Comment Re:Fundamentals (Score 1) 583
Namecoin (a distributed name system based on Bitcoin) had a problem a few years ago that demonstrated an example to this. Majority mining power just disappeared from the network, and it took miners months to produce 2016 blocks after that, ultimately rendering the network useless (until they found a way to mine both currencies in parallel with 100% efficiency on both, which is very interesting in itself).
I think I start to see what you mean. You're saying that I'd need to win against the rest of the internet's difficulty in order to make a valid block. And that no block is valid unless it follows the difficulty function, which is historically validated down the chain.
Interesting. I'd read about the difficulty heuristic but hadn't thoroughly understood it or realized the implications. In fact you have come up with an entirely new and fairly huge problem for bitcoin that I hadn't considered. Since the difficulty function is not real-time, bitcoin could suffer the same problem that namecoin suffered. It could, in fact, kill the entire thing far more acutely. All you need is a sufficient fluctuation in CPU volume. Right?
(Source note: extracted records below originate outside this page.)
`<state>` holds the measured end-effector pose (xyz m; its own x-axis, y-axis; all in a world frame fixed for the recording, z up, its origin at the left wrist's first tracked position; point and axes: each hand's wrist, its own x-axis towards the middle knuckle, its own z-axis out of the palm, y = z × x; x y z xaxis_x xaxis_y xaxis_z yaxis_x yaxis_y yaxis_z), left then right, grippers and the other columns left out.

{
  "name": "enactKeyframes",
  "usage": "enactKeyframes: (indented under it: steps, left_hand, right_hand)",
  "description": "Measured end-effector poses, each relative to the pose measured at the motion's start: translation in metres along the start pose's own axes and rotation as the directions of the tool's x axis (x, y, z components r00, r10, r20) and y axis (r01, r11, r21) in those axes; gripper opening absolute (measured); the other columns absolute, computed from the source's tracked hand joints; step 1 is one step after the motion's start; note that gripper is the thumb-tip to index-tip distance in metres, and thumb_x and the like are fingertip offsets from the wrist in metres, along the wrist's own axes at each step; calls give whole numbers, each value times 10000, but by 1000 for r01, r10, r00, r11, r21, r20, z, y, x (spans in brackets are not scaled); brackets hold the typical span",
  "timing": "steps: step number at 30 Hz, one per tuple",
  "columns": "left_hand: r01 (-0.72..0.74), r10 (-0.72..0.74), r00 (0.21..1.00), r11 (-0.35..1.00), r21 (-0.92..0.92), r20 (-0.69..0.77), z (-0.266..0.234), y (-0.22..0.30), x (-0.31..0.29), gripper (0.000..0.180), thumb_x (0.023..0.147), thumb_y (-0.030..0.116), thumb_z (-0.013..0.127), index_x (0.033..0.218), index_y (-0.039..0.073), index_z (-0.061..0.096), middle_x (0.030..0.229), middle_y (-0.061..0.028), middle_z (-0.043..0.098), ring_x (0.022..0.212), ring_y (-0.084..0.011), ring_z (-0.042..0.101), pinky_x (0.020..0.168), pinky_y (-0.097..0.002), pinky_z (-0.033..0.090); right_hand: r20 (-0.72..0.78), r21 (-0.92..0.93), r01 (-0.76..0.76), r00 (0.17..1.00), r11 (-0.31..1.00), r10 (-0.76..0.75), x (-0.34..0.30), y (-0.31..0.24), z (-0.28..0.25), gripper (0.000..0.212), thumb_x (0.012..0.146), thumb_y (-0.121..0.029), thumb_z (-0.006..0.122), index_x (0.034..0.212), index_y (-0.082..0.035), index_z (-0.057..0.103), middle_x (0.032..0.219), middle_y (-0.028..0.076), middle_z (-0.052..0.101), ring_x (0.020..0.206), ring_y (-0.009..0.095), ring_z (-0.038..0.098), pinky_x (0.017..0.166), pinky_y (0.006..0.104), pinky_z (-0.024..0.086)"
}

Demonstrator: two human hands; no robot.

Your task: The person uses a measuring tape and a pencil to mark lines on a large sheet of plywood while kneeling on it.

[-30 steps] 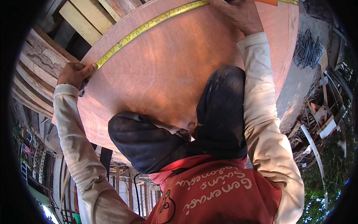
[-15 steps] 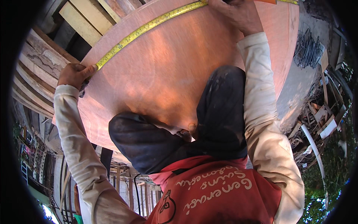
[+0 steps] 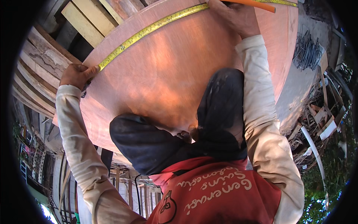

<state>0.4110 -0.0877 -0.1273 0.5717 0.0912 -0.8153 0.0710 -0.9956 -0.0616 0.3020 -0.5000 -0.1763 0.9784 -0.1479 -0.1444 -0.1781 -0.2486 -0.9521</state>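
A yellow tape measure (image 3: pixel 149 29) is stretched in a line across a large reddish plywood sheet (image 3: pixel 149 74), near its far edge. Its left end is gripped by my left hand (image 3: pixel 76 75), thumb on the blade at the sheet's left edge. Something dark, partly hidden, shows beneath that hand. At the top, right of the middle, my right hand (image 3: pixel 236 16) is closed around an orange pencil (image 3: pixel 257 5) that points to the right. That hand rests close to the blade, and its fingertips are cut off by the picture's edge. The blade reappears beyond it at the right.
My bent knees (image 3: pixel 220 100) and a bare foot are on the plywood. Stacked boards (image 3: pixel 87 22) lie beyond and left of it. At the right are a coil of wire (image 3: pixel 307 52), scrap wood (image 3: pixel 320 115) and a pale pipe (image 3: pixel 315 149).
The orange pencil has tilted and come further into view, its right end lower. My right hand has dropped slightly. My left hand stays on the tape with a tiny shift rightward.
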Motion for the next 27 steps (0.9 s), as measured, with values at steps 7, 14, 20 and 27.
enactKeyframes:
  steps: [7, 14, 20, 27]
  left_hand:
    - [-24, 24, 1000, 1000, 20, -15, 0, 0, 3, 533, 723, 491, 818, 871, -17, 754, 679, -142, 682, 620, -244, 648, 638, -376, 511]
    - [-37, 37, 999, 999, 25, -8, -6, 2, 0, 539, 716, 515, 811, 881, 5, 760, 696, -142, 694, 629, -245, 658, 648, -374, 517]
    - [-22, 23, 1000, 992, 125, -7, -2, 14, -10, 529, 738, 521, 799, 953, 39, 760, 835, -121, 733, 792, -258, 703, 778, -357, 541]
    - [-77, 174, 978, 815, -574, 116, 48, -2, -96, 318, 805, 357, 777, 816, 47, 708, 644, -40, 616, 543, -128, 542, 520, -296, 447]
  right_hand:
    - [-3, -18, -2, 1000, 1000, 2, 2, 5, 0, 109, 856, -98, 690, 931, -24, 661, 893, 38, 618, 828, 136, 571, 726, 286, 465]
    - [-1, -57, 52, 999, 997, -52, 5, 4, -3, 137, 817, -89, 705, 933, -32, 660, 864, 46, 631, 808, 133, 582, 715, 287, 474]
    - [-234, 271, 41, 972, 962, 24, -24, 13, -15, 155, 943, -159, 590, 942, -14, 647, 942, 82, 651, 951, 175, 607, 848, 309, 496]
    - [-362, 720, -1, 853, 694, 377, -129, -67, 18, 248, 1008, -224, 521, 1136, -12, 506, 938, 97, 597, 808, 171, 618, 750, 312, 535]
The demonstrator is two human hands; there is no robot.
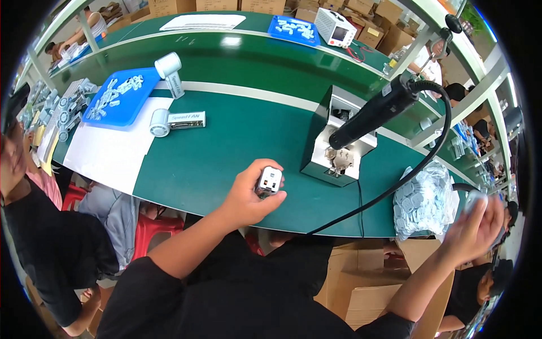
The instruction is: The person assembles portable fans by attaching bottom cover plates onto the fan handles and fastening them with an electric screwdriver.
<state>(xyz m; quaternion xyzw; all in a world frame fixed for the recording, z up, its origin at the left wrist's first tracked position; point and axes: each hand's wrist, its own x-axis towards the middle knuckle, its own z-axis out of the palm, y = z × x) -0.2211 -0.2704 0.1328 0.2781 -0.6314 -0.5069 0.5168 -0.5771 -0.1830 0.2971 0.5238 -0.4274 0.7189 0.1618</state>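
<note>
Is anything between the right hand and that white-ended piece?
Yes: in this view, the bag of pale parts and a black cable lie between the right hand and the white-ended piece in the left hand. Heights are unclear.

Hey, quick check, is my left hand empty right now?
No, your left hand is curled around a small piece whose white end shows between the thumb and fingers.

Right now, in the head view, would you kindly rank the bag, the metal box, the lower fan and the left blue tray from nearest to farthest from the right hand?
From the right hand:
1. Bag: just to its left.
2. Metal box: farther left, past the bag.
3. Lower fan: well left of the box.
4. Left blue tray: farthest left, beyond the fan.
</note>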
So you should be quite afraid of DoS attacks - but far more of changing market conditions. If something causes people to start to leave the network a little too quickly, and it slows down, causing a further exodus, then you have a runaway condition, and the entire thing is doomed for a "temporary" period long enough to kill it, effectively. No?
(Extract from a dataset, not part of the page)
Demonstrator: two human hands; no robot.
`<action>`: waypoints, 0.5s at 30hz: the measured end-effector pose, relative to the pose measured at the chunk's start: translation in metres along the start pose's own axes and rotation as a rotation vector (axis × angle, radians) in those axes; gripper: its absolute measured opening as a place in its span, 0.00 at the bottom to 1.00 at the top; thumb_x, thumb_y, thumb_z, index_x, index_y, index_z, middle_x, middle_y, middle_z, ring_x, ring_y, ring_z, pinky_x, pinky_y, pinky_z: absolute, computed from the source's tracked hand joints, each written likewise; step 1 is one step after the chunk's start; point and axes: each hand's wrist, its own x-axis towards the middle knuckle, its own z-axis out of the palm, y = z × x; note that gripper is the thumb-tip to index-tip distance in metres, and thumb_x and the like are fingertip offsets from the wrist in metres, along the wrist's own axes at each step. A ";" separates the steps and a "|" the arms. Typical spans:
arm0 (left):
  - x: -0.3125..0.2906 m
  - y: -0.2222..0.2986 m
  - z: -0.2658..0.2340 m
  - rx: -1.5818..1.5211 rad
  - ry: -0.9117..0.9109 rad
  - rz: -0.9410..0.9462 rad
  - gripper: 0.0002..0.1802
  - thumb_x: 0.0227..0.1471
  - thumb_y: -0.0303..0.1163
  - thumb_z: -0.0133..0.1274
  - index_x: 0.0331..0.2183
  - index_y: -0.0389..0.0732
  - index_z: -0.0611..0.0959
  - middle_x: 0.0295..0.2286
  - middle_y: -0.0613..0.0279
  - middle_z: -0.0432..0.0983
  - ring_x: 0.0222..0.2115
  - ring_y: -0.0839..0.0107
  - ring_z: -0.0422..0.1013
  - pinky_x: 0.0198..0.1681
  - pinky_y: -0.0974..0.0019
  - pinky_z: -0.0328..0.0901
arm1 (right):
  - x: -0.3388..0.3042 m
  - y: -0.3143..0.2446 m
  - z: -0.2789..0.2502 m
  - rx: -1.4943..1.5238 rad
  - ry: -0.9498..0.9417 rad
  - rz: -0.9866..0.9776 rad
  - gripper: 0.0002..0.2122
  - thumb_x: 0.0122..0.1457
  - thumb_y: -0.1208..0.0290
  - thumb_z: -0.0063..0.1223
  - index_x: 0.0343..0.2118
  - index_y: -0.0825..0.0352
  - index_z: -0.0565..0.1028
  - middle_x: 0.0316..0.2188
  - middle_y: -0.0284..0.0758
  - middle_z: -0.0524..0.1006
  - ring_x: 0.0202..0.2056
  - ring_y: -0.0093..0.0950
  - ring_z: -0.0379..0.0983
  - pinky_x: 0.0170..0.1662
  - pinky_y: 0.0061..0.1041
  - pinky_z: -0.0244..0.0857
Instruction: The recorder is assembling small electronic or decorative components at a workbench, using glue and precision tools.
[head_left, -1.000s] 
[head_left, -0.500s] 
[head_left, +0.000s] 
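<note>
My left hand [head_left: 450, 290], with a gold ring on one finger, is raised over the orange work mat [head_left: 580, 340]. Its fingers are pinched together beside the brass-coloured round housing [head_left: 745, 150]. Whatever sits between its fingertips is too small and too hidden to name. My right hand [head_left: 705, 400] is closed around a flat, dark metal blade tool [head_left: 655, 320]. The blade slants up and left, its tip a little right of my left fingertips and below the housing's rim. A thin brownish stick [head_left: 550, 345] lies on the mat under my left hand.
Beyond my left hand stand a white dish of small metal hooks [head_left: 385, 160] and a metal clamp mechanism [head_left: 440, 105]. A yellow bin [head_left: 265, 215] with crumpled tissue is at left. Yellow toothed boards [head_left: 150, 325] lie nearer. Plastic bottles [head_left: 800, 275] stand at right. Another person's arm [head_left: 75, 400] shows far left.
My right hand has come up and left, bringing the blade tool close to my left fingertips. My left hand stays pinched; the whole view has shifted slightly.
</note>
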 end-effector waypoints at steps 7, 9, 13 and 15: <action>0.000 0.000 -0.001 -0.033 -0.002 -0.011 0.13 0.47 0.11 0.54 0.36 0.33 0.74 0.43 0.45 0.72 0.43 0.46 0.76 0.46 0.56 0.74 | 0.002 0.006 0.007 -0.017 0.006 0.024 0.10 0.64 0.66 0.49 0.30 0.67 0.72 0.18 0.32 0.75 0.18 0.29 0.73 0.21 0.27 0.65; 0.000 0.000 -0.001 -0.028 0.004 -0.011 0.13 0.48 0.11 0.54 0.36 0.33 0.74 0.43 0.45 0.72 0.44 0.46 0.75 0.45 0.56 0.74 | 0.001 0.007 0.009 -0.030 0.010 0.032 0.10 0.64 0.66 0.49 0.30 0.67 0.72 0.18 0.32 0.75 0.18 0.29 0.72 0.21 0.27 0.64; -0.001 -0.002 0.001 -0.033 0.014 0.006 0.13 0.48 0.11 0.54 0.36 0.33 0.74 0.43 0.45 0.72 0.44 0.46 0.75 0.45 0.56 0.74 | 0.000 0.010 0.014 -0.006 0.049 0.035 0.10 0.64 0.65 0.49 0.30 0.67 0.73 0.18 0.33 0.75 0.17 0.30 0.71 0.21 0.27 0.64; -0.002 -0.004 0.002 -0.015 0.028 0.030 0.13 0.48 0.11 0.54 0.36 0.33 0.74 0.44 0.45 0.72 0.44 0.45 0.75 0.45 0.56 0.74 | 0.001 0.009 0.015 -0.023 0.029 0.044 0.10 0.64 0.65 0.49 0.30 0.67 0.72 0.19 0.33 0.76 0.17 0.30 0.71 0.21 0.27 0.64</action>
Bitcoin's fault tolerance is remotely similar to Freenet.
I think you can see my point about the ease of segmentation - and that it is irrelevant to the attack that the block chain can be reconstructed from a single leak, since there would be no leaks in a likely attack. And, agreed - quite academic in light of the issue you raise about faking blocks.
I don't think this conflicts with what I said. You need to break the chain of transactions in order to render the history useless.
Transactions are a chain. In the case of bitcoin, you have perfect and transparent recordkeeping of this chain as a precondition to the system working. Once a link is made, for any reason, you can never break it. You can have many wallets, but at scale you can't keep them separate. At any scale, you still need to have your various accounts exchanging funds sooner or later (and so will any laundry). You can try to create huge volumes of noise, break transactions and amounts up, and make many intermediate fake accounts, but none of those games are particularly resistant to analysis. Hence the example I linked to earlier.
We haven't even started to talk about the guts of P2P routing yet. From Freenet to Gnutella, the ideals of distributed computation never once met the realities. What happens when nodes in Bitcoin's mesh misbehave in different ways? Make too many connections? Route data in valid but esoteric ways? Spam bad data at neighbors, and blame it on other neighbors? And so forth...? The P2P substrate is actually a terribly difficult design problem that is usually inseparable from the higher-level goals of the network, and I've heard relatively little about how the protocol itself works.